Schedule during lowest traffic periods—weekends, off-hours. Allocate 2-4x your estimated migration time for validation and rollback buffer. Warm migration reduces the cutover window to minutes. Communicate planned downtime to stakeholders. Pre-stage migrations with warm replication, then trigger cutover via Forklift when ready.

Wrapping Up

KubeVirt combined with Enhanced Storage Migration and Automated Rebalancing gives you operational parity with VMware. You get live migration without downtime, automated resource balancing based on real usage patterns, and the flexibility to run VMs alongside containers in a unified platform.

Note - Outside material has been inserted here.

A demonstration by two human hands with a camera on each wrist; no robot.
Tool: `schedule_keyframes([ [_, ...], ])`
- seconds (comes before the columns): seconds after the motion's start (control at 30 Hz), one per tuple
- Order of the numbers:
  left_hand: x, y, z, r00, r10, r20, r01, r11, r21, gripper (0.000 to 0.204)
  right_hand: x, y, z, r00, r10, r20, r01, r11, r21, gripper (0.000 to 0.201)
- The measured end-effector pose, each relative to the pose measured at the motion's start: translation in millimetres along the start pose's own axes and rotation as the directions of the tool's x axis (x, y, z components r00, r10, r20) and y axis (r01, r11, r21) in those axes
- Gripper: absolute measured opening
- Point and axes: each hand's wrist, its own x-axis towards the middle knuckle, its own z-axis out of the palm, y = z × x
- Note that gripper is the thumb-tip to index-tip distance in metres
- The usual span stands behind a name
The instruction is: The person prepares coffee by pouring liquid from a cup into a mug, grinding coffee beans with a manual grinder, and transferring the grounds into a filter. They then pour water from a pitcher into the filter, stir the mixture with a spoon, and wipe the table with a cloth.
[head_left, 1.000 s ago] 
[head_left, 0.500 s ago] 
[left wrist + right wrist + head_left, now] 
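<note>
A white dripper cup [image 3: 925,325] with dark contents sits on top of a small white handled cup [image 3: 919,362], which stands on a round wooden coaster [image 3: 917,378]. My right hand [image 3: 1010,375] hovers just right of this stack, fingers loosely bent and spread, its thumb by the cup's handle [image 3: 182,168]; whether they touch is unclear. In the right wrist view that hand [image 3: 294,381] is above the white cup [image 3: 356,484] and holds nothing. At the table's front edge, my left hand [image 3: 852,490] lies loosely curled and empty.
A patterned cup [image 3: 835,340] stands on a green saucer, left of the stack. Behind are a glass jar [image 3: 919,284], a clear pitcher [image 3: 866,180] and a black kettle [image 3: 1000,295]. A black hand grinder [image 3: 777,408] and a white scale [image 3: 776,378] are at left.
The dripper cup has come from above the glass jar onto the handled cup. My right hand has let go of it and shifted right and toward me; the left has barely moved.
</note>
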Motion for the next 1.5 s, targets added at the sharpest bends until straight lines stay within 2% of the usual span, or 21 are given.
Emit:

The phased approach with validation gates is what makes this migration work. Start with the pilot phase, learn from what breaks, document everything, and build confidence before touching production systems. Your team’s preparation and a solid rollback plan are what separate smooth migrations from disasters.

Budget for 3-6 months running both environments in parallel. Yes, it costs more in the short term. But dual-running gives you the safety net to validate everything works before you commit fully to the new platform.

If you’re still running VMware and the Broadcom pricing is hurting your budget, start with the pilot. Pick 5-10 VMs, work through the process, and see if KubeVirt fits your operational needs. The tooling is mature, the community is active, and the cost savings are real.